March 13, 2003: Gladys Manyan dies at the age of 91. Manyan, known to many as the Monitor’s resident rural columnist, worked for the paper for more than 25 years, reporting news from Franklin, and at the same time, from her own life. In 1966, she began writing “A Domestic View,” a short column that combined recipes with stories of Manyan’s family, her Salisbury farm and her adventures as a country homemaker. That piece of weekly work soon became “Country Woman,” a Monitor feature that won Manyan a slew of loyal fans.

 

March 13, 1993: People hunker down for what television has hyped as the “storm of the century.” Concord gets 17 inches of snow.
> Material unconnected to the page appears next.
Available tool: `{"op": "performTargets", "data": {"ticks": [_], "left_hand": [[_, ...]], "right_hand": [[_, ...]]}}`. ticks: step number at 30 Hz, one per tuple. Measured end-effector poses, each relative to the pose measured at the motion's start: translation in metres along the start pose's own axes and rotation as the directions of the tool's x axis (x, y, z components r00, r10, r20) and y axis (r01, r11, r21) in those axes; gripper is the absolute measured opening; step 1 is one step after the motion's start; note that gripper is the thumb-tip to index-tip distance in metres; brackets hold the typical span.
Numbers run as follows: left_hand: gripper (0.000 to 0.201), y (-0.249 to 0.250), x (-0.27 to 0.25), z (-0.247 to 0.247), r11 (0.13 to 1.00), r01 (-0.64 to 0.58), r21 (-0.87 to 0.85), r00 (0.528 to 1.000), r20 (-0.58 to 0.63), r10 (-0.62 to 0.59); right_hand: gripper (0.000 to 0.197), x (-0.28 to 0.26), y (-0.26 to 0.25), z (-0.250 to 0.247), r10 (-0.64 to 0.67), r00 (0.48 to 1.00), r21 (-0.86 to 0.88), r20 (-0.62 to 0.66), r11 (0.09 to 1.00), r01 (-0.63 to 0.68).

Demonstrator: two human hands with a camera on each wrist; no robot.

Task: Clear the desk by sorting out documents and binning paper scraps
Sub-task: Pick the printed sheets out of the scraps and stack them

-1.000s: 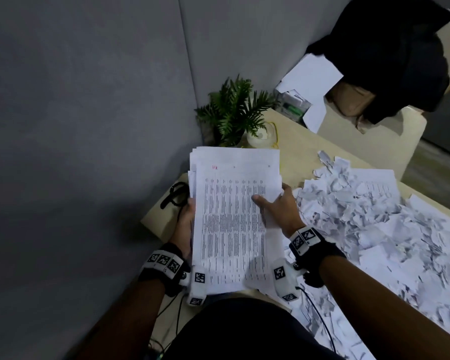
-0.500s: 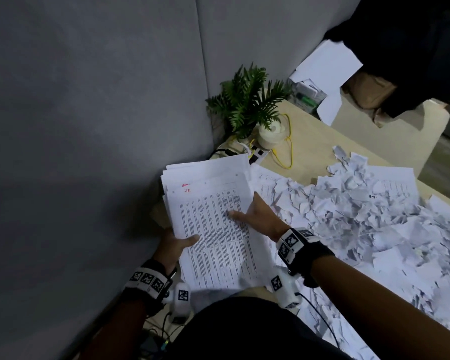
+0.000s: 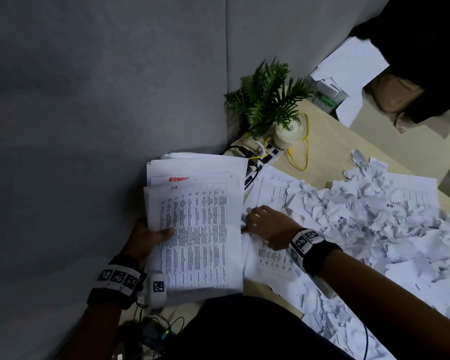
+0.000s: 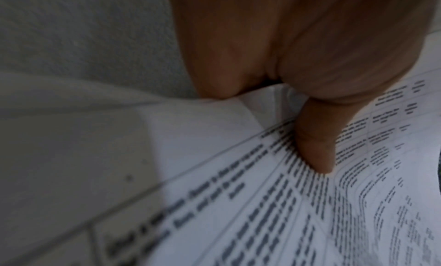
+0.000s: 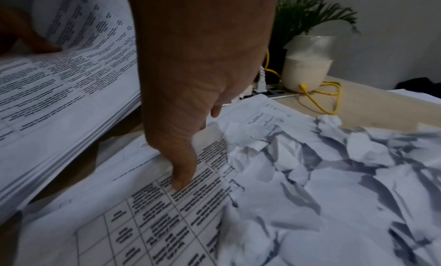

Most roads will be clear by morning.

 

March 14, 2002: The prosecution in the murder trial of Dwayne Thompson, who is accused of killing roommate Robert Provencher, details how Thompson fled to California and requested a new Social Security card, a California non-driver’s identification card and a birth certificate, all under Thompson’s twin brother’s name.

 

March 14, 1968: Thomas J. Saltmarsh, a 19-year-old paratrooper from Concord, is killed in action near Saigon. He is the 16th local man to die in combat during the Vietnam War.

 

March 14, 1837: The town of New Chester is renamed Hill, in honor of Gov. Isaac Hill.

 

March 14, 1968: Motivated by Sen. Eugene McCarthy’s strong showing in the New Hampshire primary two days before, Bobby Kennedy decides that he will run for president.

 

March 14, 1939: The Monitor reports that the task of renaming city streets has been turned over to the city planning board by an aldermanic committee which has had the job for nine months and renamed just one street.

 

March 14, 1947: The Monitor editorializes in favor of the construction of a city swimming pool – and a plan to charge swimmers a fee: “It is no more unreasonable to expect swimmers to pay something for this privilege than it is to expect golfers at Beaver Meadow or tennis players at Memorial Field to pay enough to cover the costs of their sport.”

 

March 15, 2000: A 22-year-old single mother of twins from Franklin is one of the contestants on the new CBS television series Survivor, the Monitor reports. When the show airs this summer, Jenna Lewis will become a household name and a cause celebre throughout her home state.

 

March 15, 1999: The Monitor reports that Vishay Sprague, one of Concord’s leading manufacturing employers, plans to close its plant on the Heights and move its remaining 2000 jobs to Maine.

 

March 16, 2003: Gov. Craig Benson’s proposed budget would reduce the prison staff looking after state inmates and shrink funding for education and rehabilitation, despite a growing number of residents behind bars, the Monitor reports. It could also increase crowding at the Concord prison.

 

March 16, 2001: One year after a proposal to expand Canterbury’s Elkins Library failed by 30 votes, a revised proposal fails by six votes.

 

March 16, 1982: With a promise to lead the state out of its financial woes, John Sununu becomes the first major candidate this year to announce formally he is running for governor. “The fiscal mess created by Hugh Gallen has made our problems a little bit more difficult and a little bit more complex,” he says.